BEGIN
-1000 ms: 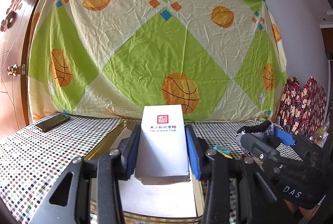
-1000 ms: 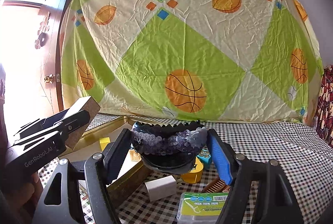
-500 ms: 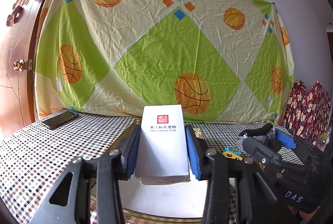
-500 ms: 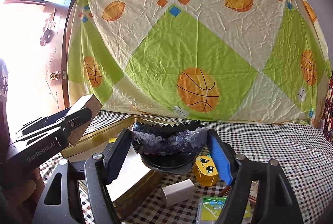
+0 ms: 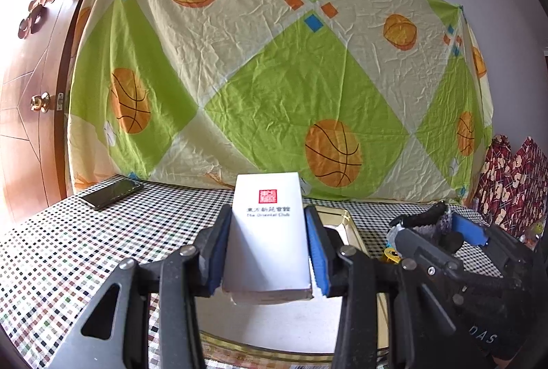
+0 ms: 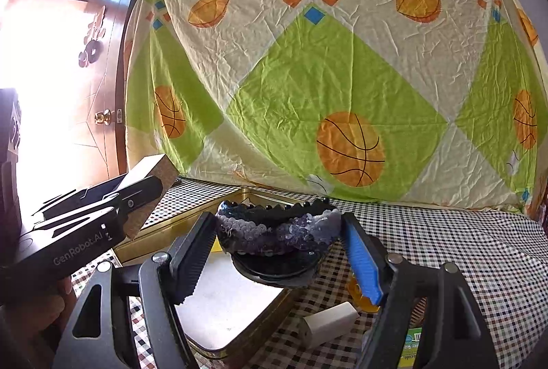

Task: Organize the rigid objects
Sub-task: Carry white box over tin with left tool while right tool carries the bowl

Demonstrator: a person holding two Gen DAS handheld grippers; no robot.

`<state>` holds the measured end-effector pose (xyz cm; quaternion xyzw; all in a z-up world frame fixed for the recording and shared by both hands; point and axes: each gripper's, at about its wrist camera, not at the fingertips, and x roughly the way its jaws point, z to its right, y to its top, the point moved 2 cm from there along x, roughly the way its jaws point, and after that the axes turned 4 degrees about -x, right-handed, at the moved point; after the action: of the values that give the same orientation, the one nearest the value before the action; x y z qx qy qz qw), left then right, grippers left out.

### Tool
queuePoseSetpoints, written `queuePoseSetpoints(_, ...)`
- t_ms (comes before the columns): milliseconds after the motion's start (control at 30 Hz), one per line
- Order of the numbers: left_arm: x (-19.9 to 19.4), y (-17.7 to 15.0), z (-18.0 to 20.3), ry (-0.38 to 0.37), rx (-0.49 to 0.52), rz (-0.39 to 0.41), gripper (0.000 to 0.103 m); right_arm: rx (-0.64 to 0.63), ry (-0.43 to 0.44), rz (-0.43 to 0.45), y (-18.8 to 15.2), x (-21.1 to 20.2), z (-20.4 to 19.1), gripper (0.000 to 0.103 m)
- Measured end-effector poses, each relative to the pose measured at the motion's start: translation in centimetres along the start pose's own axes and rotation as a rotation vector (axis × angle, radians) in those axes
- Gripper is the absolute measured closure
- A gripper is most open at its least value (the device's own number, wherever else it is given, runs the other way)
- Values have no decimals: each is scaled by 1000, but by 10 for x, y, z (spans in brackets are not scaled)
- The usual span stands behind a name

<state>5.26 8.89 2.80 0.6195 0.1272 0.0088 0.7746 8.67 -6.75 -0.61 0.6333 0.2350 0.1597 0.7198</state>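
The white box sits between the jaws of the left gripper, which are closed against its two long sides, with the printed face turned up and the far end projecting beyond the fingertips. In the right gripper, the jaws stand fairly wide and are closed on the sequined hair clip, each pad bearing on one end of the clip; its toothed edge points up. Both items are held in the air, clear of any surface. Directly below and ahead of both sets of jaws lies the gold-rimmed tray, its pale floor visible beneath the clip and under the box. We judge the step in hand to be lowering each item into the tray. We keep each grip firm until the item rests on the floor, bring the box down level so that its broad face lands flat, and set the clip down well apart from it. To the right of the right jaws, outside the tray on the checked tablecloth, lie a small white block and a yellow object, which we judge are yet to be sorted.
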Motion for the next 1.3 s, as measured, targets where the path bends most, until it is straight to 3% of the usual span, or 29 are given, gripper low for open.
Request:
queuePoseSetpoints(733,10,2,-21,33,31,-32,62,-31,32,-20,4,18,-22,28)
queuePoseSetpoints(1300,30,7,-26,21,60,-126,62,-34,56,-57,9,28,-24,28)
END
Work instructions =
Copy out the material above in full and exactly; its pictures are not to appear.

Written answer =
-1000 ms: 
-1000 ms: 
-500 ms: 
-500 ms: 
+0 ms: 
+0 ms: 

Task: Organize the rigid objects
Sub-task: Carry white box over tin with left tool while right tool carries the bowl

Demonstrator: a person holding two Gen DAS handheld grippers; no robot.

`<state>` holds the measured end-effector pose (xyz cm; quaternion xyzw; all in a z-up world frame fixed for the recording and shared by both hands; point and axes: each gripper's, at about its wrist camera, not at the fingertips, and x roughly the way its jaws point, z to its right, y to its top, the point moved 2 cm from there along x, roughly the way its jaws point, and after that the axes turned 4 degrees about -x, right-handed, at the moved point; after the action: of the values that give the same orientation, the one nearest the value before the action; x y z qx qy qz qw), left then right, grippers left out.

### Tool
queuePoseSetpoints, written `queuePoseSetpoints(_, ...)`
- t_ms (comes before the columns): milliseconds after the motion's start (control at 30 Hz), one per line
- Order of the numbers: left_arm: x (-19.9 to 19.4), y (-17.7 to 15.0), z (-18.0 to 20.3), ry (-0.38 to 0.37), rx (-0.49 to 0.52), rz (-0.39 to 0.41), gripper (0.000 to 0.103 m); right_arm: rx (-0.64 to 0.63), ry (-0.43 to 0.44), rz (-0.43 to 0.45), y (-18.8 to 15.2), x (-21.1 to 20.2), z (-20.4 to 19.1), gripper (0.000 to 0.103 m)
- Measured end-effector poses, each relative to the pose measured at the motion's start: translation in centimetres along the start pose's own axes and rotation as a rotation vector (axis × angle, radians) in those axes
- Gripper is the absolute measured closure
- A gripper is most open at its least value (the device's own number, wherever else it is given, runs the other way)
- Values have no decimals: each is scaled by 1000, but by 10 for x, y, z (spans in brackets are not scaled)
- The usual span stands behind a name

<state>5.26 8.89 2.80 0.6195 0.1272 0.0088 0.7746 8.67 -6.75 -0.61 0.6333 0.2350 0.1597 0.7198</state>
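The white box sits between the jaws of the left gripper, which are closed against its two long sides, with the printed face turned up and the far end projecting beyond the fingertips. In the right gripper, the jaws stand fairly wide and are closed on the sequined hair clip, each pad bearing on one end of the clip; its toothed edge points up. Both items are held in the air, clear of any surface. Directly below and ahead of both sets of jaws lies the gold-rimmed tray, its pale floor visible beneath the clip and under the box. We judge the step in hand to be lowering each item into the tray. We keep each grip firm until the item rests on the floor, bring the box down level so that its broad face lands flat, and set the clip down well apart from it. To the right of the right jaws, outside the tray on the checked tablecloth, lie a small white block and a yellow object, which we judge are yet to be sorted.
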Motion for the next 1.3 s, as measured, targets where the path bends most, until it is straight to 3% of the usual span, or 29 are given, gripper low for open.
Request:
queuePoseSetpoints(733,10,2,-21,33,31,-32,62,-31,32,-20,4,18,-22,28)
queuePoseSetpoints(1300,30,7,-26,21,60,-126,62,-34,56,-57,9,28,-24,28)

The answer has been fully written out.